Neil Ferguson’s extra-lockdown/marital escapade says much about his elite opinion of us common people (and of the lockdown), but meanwhile someone has taken a look at the, uh, ‘quality’ of his code.
Conclusions. All papers based on this code should be retracted immediately. Imperial’s modelling efforts should be reset with a new team that isn’t under Professor Ferguson, and which has a commitment to replicable results with published code from day one.
On a personal level, I’d go further and suggest that all academic epidemiology be defunded. This sort of work is best done by the insurance sector.
Read the review to see what leads to these conclusions. You have to laugh (in order not to cry 🙂 ).
|
The populist right continue to blame anyone (the media, scientists, China ect) but the government itself for lockdown, because they have put so many of their hopes in the figure of Boris Johnson. As one MP has said “We can’t blame the PM so we’ve decided to blame the advisers”.

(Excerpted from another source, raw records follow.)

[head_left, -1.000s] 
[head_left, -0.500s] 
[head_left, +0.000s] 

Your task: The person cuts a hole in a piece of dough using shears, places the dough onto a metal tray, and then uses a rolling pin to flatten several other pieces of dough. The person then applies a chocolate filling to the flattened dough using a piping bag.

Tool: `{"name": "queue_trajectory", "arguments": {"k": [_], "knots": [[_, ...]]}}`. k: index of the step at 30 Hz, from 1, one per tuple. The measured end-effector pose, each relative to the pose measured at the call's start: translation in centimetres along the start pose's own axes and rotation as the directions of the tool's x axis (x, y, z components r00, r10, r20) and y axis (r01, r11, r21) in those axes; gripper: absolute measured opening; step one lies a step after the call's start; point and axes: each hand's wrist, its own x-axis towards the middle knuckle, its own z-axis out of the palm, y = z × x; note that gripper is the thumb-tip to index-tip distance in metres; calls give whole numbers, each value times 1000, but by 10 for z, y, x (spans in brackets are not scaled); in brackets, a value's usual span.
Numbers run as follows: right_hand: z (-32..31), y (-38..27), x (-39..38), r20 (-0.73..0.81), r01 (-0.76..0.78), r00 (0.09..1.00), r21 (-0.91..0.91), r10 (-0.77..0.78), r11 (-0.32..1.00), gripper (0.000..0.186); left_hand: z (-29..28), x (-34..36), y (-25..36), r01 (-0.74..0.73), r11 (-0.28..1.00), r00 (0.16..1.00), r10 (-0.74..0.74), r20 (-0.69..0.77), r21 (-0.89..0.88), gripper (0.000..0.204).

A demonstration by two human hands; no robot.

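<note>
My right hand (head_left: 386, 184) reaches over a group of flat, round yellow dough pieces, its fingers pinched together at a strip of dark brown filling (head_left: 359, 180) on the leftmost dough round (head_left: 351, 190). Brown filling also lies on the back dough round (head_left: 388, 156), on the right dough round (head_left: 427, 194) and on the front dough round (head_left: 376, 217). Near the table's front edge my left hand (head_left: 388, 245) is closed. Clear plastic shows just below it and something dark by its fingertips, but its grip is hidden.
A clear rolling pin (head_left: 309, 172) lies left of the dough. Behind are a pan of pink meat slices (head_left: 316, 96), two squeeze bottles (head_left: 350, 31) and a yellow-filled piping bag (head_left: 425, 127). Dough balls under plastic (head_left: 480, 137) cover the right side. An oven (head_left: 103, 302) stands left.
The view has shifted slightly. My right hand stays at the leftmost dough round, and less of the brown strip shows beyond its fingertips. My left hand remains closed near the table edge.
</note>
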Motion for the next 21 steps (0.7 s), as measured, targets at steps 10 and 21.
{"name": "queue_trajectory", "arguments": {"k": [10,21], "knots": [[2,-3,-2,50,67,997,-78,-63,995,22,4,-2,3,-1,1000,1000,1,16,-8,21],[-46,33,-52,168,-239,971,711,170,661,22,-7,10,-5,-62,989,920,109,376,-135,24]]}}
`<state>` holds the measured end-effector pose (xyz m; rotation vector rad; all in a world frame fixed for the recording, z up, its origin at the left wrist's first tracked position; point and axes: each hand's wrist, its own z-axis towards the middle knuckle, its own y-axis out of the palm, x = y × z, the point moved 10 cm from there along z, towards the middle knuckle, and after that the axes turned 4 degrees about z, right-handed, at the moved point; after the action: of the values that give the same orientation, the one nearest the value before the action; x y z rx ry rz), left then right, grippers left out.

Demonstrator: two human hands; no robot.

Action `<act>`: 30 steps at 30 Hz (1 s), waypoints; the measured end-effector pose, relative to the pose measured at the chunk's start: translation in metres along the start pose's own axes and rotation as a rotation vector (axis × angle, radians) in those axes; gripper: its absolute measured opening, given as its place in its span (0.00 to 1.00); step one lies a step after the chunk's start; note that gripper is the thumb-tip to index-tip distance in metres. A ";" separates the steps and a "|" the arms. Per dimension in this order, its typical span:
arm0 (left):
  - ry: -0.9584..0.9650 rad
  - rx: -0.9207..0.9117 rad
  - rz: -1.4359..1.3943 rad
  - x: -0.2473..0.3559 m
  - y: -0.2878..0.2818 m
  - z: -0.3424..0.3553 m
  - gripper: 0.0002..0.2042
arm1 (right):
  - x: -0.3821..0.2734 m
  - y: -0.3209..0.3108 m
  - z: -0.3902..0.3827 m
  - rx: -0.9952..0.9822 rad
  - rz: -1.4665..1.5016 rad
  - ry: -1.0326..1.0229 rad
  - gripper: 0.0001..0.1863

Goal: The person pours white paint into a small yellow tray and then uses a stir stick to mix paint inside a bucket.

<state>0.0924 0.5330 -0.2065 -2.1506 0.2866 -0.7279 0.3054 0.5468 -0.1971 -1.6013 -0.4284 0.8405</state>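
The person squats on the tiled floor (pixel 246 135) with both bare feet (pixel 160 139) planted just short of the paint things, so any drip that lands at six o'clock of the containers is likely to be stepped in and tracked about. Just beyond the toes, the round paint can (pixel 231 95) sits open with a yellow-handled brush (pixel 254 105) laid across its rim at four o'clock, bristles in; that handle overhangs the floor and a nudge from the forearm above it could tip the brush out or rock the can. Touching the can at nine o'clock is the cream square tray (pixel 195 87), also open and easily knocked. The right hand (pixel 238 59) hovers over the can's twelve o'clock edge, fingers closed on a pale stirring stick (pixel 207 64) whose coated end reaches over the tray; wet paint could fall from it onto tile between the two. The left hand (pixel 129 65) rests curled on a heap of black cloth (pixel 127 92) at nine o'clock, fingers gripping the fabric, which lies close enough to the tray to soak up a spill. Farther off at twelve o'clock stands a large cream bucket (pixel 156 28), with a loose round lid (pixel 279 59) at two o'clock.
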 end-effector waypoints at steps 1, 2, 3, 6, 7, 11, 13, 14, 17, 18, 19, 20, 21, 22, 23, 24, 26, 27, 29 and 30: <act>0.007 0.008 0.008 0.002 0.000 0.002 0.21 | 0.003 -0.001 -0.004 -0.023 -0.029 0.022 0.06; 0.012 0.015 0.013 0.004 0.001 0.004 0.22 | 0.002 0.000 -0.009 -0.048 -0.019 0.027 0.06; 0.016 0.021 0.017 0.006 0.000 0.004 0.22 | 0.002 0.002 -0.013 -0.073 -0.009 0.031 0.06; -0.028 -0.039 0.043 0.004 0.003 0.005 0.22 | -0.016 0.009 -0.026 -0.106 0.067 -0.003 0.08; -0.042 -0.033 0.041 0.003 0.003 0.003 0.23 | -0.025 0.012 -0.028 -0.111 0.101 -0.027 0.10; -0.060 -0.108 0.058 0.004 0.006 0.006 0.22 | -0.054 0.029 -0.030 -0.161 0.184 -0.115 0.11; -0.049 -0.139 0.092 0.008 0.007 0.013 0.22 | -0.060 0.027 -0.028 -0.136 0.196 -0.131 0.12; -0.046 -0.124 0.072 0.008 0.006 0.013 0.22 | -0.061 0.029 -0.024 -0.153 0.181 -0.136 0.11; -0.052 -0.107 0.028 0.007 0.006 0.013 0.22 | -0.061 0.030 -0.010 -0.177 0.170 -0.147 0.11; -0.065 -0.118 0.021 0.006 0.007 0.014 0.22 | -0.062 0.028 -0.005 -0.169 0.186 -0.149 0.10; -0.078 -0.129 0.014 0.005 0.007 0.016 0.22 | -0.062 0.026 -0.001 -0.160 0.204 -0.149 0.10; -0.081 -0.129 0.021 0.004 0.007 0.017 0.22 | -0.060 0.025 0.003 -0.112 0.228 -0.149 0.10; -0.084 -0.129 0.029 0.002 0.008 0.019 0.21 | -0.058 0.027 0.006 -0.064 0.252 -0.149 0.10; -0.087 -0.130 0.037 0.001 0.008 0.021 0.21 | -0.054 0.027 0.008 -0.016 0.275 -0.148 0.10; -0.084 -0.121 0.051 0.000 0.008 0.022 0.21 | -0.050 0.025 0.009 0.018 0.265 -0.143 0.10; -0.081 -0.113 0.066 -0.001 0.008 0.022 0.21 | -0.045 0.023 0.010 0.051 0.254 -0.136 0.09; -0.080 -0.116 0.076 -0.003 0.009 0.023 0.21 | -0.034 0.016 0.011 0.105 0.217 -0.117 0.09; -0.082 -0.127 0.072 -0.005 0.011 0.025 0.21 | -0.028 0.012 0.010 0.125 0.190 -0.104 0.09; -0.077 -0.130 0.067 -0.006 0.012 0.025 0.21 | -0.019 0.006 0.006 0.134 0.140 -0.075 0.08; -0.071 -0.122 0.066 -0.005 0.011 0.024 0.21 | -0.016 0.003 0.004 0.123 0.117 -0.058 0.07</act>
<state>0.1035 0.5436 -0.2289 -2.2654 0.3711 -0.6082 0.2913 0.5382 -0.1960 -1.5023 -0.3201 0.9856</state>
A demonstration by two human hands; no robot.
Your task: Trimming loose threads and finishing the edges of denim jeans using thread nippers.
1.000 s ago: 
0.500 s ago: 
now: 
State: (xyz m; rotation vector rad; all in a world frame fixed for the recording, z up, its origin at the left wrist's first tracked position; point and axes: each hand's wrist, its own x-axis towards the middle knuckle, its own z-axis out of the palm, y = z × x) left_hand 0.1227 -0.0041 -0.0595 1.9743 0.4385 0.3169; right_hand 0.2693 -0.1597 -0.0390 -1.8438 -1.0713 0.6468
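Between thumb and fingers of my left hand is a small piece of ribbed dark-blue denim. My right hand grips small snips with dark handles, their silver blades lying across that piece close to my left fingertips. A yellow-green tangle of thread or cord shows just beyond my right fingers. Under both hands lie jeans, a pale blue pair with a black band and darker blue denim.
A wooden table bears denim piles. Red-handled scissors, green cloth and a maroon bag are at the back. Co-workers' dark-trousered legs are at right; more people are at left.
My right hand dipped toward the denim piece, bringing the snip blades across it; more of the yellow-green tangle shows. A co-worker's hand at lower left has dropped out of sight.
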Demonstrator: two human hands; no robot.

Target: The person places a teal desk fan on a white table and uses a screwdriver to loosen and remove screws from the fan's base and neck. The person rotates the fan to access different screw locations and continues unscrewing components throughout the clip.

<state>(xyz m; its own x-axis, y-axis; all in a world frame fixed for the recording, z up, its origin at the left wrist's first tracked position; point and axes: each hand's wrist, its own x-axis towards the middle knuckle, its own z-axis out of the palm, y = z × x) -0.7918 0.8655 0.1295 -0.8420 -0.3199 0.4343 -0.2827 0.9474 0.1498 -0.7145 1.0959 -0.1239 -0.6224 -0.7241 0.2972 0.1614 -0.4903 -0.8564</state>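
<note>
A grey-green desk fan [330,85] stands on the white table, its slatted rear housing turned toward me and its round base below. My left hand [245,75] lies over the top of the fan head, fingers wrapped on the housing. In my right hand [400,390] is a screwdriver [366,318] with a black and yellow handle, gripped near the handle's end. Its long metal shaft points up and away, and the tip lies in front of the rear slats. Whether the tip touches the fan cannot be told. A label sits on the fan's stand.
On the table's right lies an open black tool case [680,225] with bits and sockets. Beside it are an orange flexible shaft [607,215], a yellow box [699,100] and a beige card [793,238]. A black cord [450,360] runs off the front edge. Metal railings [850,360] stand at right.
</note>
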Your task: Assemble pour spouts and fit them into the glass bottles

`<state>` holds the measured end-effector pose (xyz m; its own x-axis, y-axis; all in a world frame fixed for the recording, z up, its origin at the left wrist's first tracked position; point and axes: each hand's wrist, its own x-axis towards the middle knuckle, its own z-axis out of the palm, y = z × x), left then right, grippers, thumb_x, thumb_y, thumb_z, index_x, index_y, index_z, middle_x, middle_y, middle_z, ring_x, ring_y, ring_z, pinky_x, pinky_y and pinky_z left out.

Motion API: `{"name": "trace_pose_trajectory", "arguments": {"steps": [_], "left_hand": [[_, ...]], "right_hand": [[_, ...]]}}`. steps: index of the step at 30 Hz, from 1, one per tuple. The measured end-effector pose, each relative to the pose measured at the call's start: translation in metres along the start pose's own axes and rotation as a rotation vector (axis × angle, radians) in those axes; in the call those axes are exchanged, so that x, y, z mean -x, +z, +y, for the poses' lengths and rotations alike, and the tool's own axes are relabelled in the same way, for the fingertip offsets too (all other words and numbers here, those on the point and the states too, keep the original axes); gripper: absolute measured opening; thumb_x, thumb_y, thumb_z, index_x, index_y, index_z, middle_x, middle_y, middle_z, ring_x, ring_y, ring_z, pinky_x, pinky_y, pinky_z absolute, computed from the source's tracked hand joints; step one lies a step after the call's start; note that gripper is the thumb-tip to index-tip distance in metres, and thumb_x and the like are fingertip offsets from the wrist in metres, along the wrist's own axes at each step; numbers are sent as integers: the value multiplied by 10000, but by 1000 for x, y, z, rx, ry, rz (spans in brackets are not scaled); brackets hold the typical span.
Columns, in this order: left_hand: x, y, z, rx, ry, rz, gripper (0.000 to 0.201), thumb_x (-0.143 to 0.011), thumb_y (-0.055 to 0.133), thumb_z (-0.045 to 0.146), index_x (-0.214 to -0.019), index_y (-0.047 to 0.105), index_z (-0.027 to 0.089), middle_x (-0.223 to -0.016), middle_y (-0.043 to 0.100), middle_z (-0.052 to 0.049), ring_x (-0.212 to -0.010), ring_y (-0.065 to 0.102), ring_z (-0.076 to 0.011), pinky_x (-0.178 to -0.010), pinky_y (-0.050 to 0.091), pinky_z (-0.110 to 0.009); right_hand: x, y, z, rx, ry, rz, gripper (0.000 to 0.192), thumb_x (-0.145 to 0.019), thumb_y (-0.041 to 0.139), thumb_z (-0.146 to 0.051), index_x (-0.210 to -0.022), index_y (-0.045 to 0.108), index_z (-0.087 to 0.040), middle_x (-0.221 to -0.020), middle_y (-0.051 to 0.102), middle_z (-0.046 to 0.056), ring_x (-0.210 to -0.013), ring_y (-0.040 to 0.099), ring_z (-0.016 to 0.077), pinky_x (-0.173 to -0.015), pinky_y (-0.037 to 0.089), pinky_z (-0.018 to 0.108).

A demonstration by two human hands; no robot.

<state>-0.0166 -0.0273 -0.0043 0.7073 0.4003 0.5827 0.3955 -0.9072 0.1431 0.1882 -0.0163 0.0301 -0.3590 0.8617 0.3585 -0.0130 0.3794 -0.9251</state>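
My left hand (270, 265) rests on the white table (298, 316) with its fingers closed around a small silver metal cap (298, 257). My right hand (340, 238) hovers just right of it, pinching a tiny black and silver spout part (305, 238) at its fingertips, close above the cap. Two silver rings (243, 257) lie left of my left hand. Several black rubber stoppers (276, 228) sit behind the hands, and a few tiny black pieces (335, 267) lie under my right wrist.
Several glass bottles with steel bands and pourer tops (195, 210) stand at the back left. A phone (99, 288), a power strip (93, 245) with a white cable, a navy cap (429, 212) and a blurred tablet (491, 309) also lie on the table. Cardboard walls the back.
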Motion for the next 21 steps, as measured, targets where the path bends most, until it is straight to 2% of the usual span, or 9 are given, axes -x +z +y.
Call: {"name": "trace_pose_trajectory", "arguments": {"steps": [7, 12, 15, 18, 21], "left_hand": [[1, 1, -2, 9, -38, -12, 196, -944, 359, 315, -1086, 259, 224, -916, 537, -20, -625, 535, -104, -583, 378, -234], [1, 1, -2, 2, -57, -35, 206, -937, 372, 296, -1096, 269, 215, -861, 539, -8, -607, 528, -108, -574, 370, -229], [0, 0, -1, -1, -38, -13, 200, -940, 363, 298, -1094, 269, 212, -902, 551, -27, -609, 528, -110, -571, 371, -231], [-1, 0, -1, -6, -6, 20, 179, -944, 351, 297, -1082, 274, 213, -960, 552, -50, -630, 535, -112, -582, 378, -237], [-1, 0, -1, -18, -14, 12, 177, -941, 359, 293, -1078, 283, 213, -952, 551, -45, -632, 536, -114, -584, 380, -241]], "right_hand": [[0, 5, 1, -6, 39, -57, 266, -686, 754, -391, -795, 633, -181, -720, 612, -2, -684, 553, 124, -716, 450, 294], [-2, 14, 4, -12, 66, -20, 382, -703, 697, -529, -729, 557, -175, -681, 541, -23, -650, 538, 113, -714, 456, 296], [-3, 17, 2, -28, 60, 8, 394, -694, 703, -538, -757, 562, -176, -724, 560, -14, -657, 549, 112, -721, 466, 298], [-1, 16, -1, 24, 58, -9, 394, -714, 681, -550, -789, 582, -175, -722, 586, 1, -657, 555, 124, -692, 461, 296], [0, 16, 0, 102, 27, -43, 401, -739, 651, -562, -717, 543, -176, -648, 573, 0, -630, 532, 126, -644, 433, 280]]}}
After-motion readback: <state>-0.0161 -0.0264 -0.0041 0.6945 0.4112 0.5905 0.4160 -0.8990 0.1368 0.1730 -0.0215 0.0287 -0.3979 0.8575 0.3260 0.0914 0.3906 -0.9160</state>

If Boris announces only minor changes to current policy tomorrow I wonder if the anti lockdown right will start to turn their fire on the government. My guess is most will just continue to blame ‘The Liberal Elite’, a usefully nebulous scapegoat if ever there was one.
Let us say, for the sake of argument, that the mathematical death model of the of Professor Ferguson had been CORRECT – not wildly wrong.
This would still in no way have justified the “lockdown”, there was no evidence that locking up the population would stop the spread of the virus. Vast numbers of people would have died – either way (with or without the “lockdown”) And that assumes that the purpose of the “lockdown” was to combat the virus – which it is now clear that it WAS NOT.
The purpose of the “lockdown” was to spread the sort of social control that the Green activist that Professor Ferguson was involved with wanted – but it is not JUST her (or him). It is the entire international establishment – including much of Corporate Big Business.
Some “conspiracy theories” are true – that does not mean they released the virus on purpose (it may have been a genuine accident in their internationally funded lab near Wuhan) – but “NEVER LET A CRISES GO TO WASTE”.
The “educated” international establishment were eager to use the virus as a excuse for what they have long wanted to do – the destruction of liberty is their aim, the virus is just an excuse for actions they have long wished to undertake anyway.
People such as various “Progressive” Governors in the United States make this very clear “close the Churches – but keep the abortion mills open”.
No medical treatment for cancer or heart disease – but if you want to cut a baby up, there is plenty of hospital space open to you. But why one baby – let us cut up LOTS of babies. And why stop when the baby is born – both the Governor of Virginia and the Governor of New York (Media Darling Andrew Cuomo) say it is fine to kill babies AFTER they are born.
You want to go to Church? How dare you! Men with guns will burst in to prevent religious services (as they did in France – President Macron).
You want booze and drugs? Excellent! We want a degenerate population dependent on us for booze and drugs – have them for free (as they are doing in California) and we will put you up in a hotel – a hotel we will STEAL (as they are also doing in California).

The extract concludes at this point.